**PROBLEM TO SOLVE:**
With the line containing "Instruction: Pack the" as the final line, restate exactly every line of the data below from the first one onward, and copy no pictures.

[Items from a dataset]
++++++

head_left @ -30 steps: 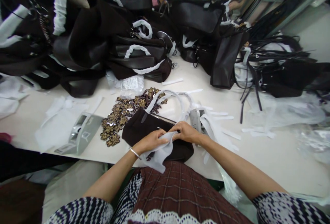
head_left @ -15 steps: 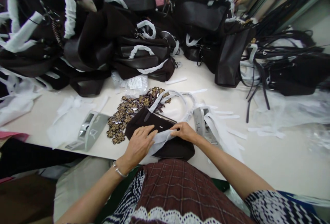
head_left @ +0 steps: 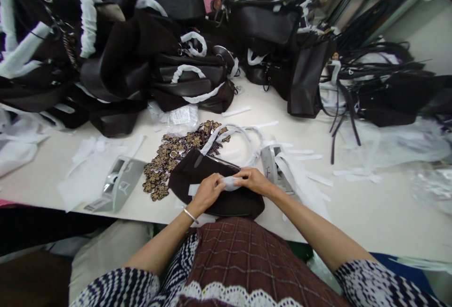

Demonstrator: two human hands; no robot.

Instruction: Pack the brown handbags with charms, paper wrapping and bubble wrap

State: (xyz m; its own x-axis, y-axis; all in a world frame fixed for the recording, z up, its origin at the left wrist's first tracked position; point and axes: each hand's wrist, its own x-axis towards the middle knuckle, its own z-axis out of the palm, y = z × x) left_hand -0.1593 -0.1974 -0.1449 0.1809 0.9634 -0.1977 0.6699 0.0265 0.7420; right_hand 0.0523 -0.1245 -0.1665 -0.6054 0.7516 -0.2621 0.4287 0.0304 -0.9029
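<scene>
Handbag (head_left: 187, 170) lies on the counter (head_left: 374, 213) right before you, near the close edge. Wrap (head_left: 231, 183) sits on it, between your left hand (head_left: 209, 193) and right hand (head_left: 253, 180). Charm pile (head_left: 165, 156): left of and behind the handbag, packet (head_left: 183, 117) just behind that. Left holder (head_left: 125, 182) lies left of the charm pile, sheets (head_left: 90, 165) left of it. Right holder (head_left: 270, 158) stands just right of your handbag, strips (head_left: 305, 189) to its right. Bag heap (head_left: 208, 81) runs across the back; strap heap (head_left: 381, 62) back right, plastic sheeting (head_left: 399, 149) in front of it.
</scene>
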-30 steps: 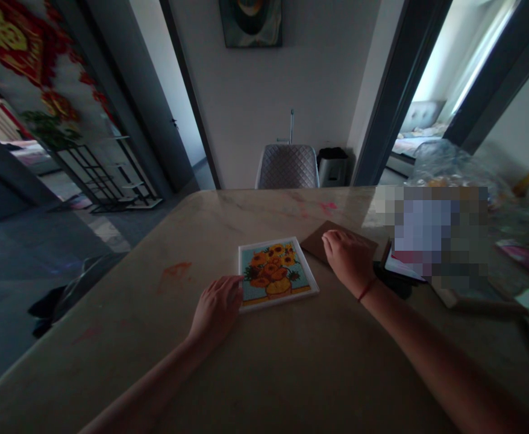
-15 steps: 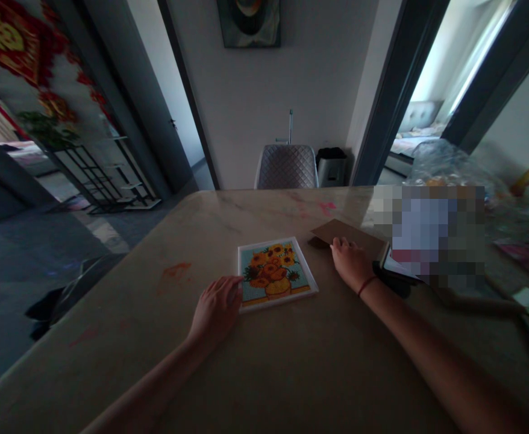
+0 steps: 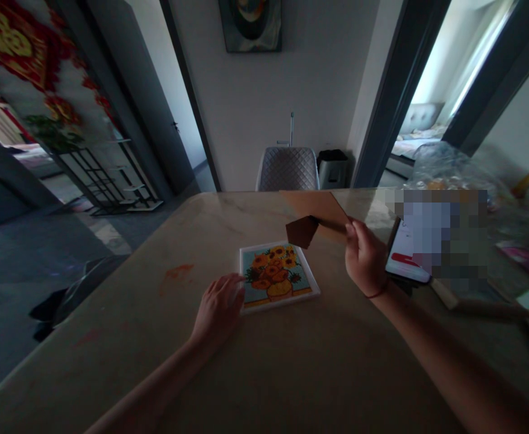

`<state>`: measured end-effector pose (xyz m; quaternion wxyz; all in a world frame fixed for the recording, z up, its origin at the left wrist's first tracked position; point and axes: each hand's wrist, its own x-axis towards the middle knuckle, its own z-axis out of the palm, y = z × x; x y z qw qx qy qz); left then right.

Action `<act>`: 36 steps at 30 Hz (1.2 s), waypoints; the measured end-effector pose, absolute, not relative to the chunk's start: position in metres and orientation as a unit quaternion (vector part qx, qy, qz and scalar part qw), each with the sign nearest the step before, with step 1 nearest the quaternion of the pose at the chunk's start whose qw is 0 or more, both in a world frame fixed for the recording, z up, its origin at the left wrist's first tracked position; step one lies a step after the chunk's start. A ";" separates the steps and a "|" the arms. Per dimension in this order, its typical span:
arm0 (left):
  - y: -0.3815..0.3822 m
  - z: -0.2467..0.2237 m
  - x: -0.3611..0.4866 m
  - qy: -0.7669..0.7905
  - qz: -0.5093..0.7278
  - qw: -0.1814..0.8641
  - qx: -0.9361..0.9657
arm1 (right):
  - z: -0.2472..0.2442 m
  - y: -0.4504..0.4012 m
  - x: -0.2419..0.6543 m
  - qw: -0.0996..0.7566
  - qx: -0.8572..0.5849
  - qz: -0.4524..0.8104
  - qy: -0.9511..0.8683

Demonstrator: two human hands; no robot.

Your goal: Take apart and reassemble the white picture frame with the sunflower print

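Note:
A white-framed picture (image 3: 277, 276) of sunflowers in a vase lies flat on the table, face up. Its left edge is gripped by my left hand (image 3: 222, 301), fingers bent over the rim. My right hand (image 3: 364, 256) is closed on the near right corner of a brown backing board (image 3: 321, 208), thumb on top. This board is tilted and raised above the table, right of and beyond the picture. From its underside sticks out a darker brown stand flap (image 3: 302, 232), over the picture's far right corner.
Right of my right hand a phone (image 3: 409, 256) with a lit screen lies beside a partly blurred patch. Clear plastic wrapping (image 3: 445, 163) is heaped at the far right. A quilted chair (image 3: 288, 169) stands behind the stone-patterned table (image 3: 178, 337).
My right hand has picked the brown board up off the table, tilting it and baring its stand flap. More of the phone shows. My left hand stays at the picture's edge.

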<state>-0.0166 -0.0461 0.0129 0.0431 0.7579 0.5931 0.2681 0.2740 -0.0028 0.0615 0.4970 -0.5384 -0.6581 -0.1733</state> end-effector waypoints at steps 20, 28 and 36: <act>-0.045 0.016 -0.017 0.632 0.404 0.187 0.635 | 0.031 -0.017 0.213 0.620 -0.489 0.310 -0.529; -0.046 0.014 -0.018 0.627 0.447 0.227 0.596 | 0.049 -0.014 0.242 0.541 -0.467 0.083 -0.694; -0.050 0.024 -0.014 0.578 0.504 0.360 0.532 | 0.051 -0.023 0.234 0.277 -0.359 0.055 -0.890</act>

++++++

**ANSWER BELOW:**
head_left @ -30 steps: 
head_left @ -15 steps: 
head_left @ +0 steps: 

Demonstrator: two human hands; no robot.

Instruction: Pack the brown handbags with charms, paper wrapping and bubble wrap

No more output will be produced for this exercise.